Patient enrollment has been completed for the Phase 3 RISE UP study, a clinical trial assessing the safety and efficacy of the oral therapy mitapivat in individuals with sickle cell disease (SCD). Agios Pharmaceuticals, the developer of mitapivat and sponsor of the trial, announced that over 200 patients, aged 16 and older, have been enrolled. Results from the study are expected by the end of 2025.
Sarah Gheuens, MD, PhD, chief medical officer and head of research and development at Agios, expressed gratitude to the patients, study investigators, and patient advocates for their support in completing the enrollment. The company anticipates sharing topline results with the community in late 2025.
Mechanism of Action of Mitapivat in SCD
Sickle cell disease is caused by mutations leading to the production of abnormal hemoglobin, the protein responsible for oxygen transport in red blood cells. This faulty hemoglobin forms clumps, deforming red blood cells into a sickle shape, leading to premature breakdown and blood vessel blockage, causing pain and other symptoms.

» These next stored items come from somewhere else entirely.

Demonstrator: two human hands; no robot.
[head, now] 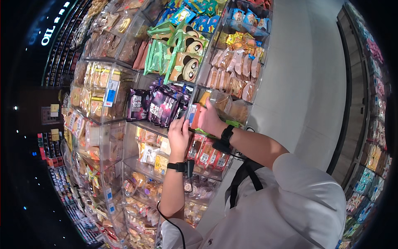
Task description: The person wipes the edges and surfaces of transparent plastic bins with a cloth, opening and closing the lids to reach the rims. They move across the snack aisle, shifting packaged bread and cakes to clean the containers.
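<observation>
My right hand [212, 119] is at a clear plastic bin, its fingers curled round an orange-red packet [195, 117] and its thumb pointing up. Just left of that packet, a price label [191, 112] sits on the bin's wall. My left hand [178, 134] rests its fingertips by the bin edge, beside dark purple snack packets [163, 105]; whether it grips anything is hidden. Behind my right hand lie wrapped bread pieces [238, 110]. A green packet [232, 124] shows partly beneath my right wrist.
Panda-printed packets [189, 67] fill the bin beyond. Red-edged packets [205, 152] occupy a bin below my right hand. Clear dividers [101, 146] separate the stacked bins. A grey floor aisle [292, 77] runs along the right, with another stocked shelf [370, 155] across it. Cables hang from both wrist straps.
</observation>
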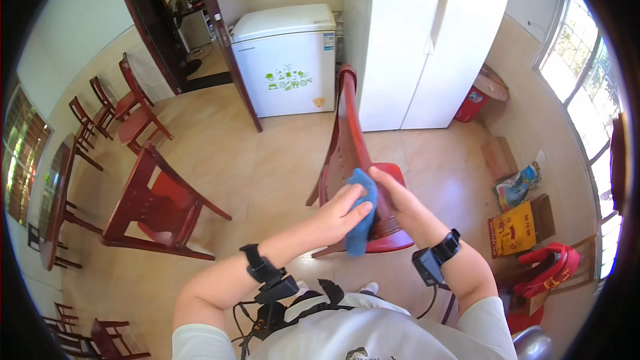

Mitapivat, marketed as Pyrukynd for pyruvate kinase deficiency, enhances energy production in red blood cells by activating the pyruvate kinase enzyme. This activation is expected to maintain red blood cell integrity and function in SCD. Additionally, mitapivat reduces levels of 2,3-diphosphoglycerate (2,3-DPG), a molecule that promotes hemoglobin deoxygenation, thereby preventing hemoglobin clumping and red blood cell sickling.
RISE UP Trial Design and Objectives
The RISE UP trial (NCT05031780) was initiated to evaluate the safety and efficacy of mitapivat in SCD patients. The trial consists of a Phase 2 and a Phase 3 study, each enrolling distinct patient cohorts. Phase 2 dose-finding study results from 79 patients indicated that mitapivat, at doses of 50 or 100 mg twice daily, could increase hemoglobin levels compared to placebo over approximately three months. Both doses also reduced the annualized rate of pain crises.
In the Phase 3 study, participants are randomized to receive either mitapivat at 100 mg twice daily or a matching placebo for about one year. The primary objectives of the study are to determine the therapy’s effectiveness in increasing hemoglobin levels and reducing the rate of pain crises. Patients completing either the Phase 2 or Phase 3 study have the option to enroll in an open-label extension phase, where they will continue to receive mitapivat for up to 216 weeks (approximately four years).